Persebaya Menang 1-0 atas PSM, Tavares Soroti Akurasi Tembakan

waktu baca 2 menit
Surabaya (KABARIN) -

Pelatih Persebaya Surabaya, Tavares, mengevaluasi akurasi tembakan anak asuhnya meski berhasil meraih kemenangan 1-0 atas PSM Makassar di Stadion Gelora Bung Tomo, Rabu malam.

Dalam laga tersebut, Persebaya melepaskan 20 percobaan, namun hanya tiga yang tepat sasaran. Tavares mengaku tetap bersyukur karena timnya mampu menciptakan banyak peluang.

“Namun saya bersyukur mereka masih membuat banyak peluang,” ujarnya dalam konferensi pers usai pertandingan.

Menurut Tavares, penyelesaian akhir menjadi pekerjaan rumah yang harus segera dibenahi sebelum laga berikutnya.

“Hari ini kami menciptakan banyak, tapi ke depannya saat menembak bola, akurasi harus ditingkatkan,” katanya.

Ia juga menyoroti evaluasi dari laga sebelumnya, ketika para pemain kerap terburu-buru mengirim bola lambung. Pada pertandingan melawan PSM, alur permainan dinilai lebih rapi dengan pengembangan bola bawah yang lebih efektif.

Tavares mengungkapkan telah melakukan pertemuan individual dengan sejumlah pemain guna memperbaiki pengambilan keputusan, terutama dalam distribusi bola dan variasi serangan.

Selain itu, ia menilai kualitas lapangan turut membantu tim dalam mengontrol bola serta memainkan variasi taktik, baik melalui umpan pendek, umpan jauh, maupun perpindahan sisi.

Di tengah badai cedera yang melanda skuad, Tavares menegaskan tidak ragu memberi kesempatan kepada pemain muda.

“Bagi saya, saya bisa memainkan pemain usia 16 sampai 18 tahun atau 35 sampai 36 tahun.

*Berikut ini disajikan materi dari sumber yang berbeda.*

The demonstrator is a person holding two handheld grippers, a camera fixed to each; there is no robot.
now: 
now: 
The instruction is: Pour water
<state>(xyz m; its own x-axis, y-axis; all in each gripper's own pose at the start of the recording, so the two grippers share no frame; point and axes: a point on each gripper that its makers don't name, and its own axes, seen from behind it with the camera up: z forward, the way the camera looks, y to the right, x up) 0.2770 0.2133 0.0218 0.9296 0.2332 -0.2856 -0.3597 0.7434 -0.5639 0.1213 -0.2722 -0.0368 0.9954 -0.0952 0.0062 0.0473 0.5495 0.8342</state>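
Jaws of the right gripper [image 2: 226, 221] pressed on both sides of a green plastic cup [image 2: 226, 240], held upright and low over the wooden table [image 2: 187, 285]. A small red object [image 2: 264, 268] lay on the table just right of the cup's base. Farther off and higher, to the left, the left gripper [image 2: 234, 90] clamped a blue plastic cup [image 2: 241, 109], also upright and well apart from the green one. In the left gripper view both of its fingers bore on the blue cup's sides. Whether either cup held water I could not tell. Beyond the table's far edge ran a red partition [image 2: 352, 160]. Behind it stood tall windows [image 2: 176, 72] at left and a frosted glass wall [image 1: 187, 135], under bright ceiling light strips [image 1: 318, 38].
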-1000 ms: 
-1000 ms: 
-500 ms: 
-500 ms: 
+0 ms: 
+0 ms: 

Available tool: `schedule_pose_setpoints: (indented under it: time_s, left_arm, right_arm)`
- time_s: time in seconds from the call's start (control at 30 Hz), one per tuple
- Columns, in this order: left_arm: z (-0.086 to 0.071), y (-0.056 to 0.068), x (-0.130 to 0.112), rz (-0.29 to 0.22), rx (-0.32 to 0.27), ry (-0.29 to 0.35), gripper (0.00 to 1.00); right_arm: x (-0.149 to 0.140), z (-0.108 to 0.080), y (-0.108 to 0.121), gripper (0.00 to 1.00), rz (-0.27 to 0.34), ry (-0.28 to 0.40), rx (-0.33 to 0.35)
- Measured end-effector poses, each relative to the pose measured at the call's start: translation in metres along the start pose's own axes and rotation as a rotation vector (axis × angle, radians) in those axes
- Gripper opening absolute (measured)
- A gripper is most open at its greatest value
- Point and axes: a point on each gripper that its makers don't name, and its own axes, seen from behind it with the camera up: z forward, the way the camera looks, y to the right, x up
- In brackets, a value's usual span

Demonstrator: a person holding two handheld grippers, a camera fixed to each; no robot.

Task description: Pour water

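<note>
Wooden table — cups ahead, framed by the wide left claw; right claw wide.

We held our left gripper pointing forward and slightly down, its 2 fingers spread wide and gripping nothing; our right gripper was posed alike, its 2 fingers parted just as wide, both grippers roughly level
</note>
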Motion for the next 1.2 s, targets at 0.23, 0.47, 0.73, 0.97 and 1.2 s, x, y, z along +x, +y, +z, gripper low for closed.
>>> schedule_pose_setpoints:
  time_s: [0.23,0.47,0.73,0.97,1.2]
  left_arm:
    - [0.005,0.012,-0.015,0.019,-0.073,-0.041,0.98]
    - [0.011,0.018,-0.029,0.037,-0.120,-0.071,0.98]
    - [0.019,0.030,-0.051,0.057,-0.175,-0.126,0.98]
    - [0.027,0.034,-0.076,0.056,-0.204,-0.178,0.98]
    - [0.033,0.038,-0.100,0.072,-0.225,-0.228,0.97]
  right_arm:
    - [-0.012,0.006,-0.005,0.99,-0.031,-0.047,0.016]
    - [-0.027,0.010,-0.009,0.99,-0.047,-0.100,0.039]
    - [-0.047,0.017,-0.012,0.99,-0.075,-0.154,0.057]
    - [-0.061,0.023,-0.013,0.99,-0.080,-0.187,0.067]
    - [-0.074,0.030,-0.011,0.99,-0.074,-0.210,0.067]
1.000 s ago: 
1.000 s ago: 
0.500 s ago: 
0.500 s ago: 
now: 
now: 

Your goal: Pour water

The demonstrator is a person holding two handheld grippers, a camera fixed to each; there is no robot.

Siapa yang menunjukkan sikap dan perilaku terbaik, dia yang main,” ujarnya.

Sementara itu, Man of the Match, Gali Freitas, mengaku bersyukur bisa mencetak gol penentu kemenangan.

Ia juga menyampaikan terima kasih kepada Bonek dan Bonita atas dukungan yang diberikan sepanjang pertandingan.

“Kita bersyukur bisa meraih tiga poin,” ujarnya.

Gali menegaskan akan terus meningkatkan kualitas permainan melalui latihan tambahan dan komunikasi intens dengan pelatih serta rekan setim.

“Saya harus lebih baik dalam posisi, menahan bola, atau long pass,” katanya.

Ia pun mengapresiasi pendekatan pelatih yang rutin melakukan pertemuan individual guna membantu pemain berkembang dan tampil lebih konsisten di pertandingan selanjutnya.